**** PROVIDED DATA ****

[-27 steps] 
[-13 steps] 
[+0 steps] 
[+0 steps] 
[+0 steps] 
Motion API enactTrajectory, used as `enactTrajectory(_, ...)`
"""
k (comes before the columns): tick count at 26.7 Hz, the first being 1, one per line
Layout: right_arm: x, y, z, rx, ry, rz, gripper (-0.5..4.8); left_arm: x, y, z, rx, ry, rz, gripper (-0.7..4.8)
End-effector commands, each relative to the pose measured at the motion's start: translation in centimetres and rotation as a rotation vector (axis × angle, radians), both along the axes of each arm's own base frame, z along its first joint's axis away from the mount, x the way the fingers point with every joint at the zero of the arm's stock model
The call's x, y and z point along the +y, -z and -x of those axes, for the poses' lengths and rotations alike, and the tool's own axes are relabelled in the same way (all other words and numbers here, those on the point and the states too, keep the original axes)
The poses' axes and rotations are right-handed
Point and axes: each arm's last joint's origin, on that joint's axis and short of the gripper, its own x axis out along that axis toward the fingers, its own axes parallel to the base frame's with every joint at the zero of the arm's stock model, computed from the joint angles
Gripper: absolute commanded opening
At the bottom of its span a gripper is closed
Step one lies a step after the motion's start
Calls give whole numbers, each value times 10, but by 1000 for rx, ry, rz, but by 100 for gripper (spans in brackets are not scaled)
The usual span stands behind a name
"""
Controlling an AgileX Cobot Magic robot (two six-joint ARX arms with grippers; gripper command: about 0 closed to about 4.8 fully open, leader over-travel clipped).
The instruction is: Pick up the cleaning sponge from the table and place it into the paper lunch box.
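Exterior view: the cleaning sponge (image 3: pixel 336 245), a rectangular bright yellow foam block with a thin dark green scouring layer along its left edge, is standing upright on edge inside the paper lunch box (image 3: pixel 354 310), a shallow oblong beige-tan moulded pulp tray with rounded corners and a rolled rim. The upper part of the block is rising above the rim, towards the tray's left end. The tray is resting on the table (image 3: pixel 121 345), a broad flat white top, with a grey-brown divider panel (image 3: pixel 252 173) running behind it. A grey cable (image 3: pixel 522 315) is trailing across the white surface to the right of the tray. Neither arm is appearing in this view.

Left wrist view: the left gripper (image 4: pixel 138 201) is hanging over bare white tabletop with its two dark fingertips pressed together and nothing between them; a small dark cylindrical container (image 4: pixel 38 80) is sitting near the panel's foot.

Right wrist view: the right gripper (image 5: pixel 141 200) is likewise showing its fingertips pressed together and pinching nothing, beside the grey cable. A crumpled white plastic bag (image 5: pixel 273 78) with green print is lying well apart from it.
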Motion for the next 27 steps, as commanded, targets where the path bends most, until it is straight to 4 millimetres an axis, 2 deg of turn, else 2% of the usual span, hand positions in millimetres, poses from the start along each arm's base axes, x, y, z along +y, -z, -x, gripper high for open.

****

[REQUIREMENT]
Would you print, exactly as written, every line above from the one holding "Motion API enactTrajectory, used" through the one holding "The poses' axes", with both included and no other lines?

[RESULT]
Motion API enactTrajectory, used as `enactTrajectory(_, ...)`
"""
k (comes before the columns): tick count at 26.7 Hz, the first being 1, one per line
Layout: right_arm: x, y, z, rx, ry, rz, gripper (-0.5..4.8); left_arm: x, y, z, rx, ry, rz, gripper (-0.7..4.8)
End-effector commands, each relative to the pose measured at the motion's start: translation in centimetres and rotation as a rotation vector (axis × angle, radians), both along the axes of each arm's own base frame, z along its first joint's axis away from the mount, x the way the fingers point with every joint at the zero of the arm's stock model
The call's x, y and z point along the +y, -z and -x of those axes, for the poses' lengths and rotations alike, and the tool's own axes are relabelled in the same way (all other words and numbers here, those on the point and the states too, keep the original axes)
The poses' axes and rotations are right-handed

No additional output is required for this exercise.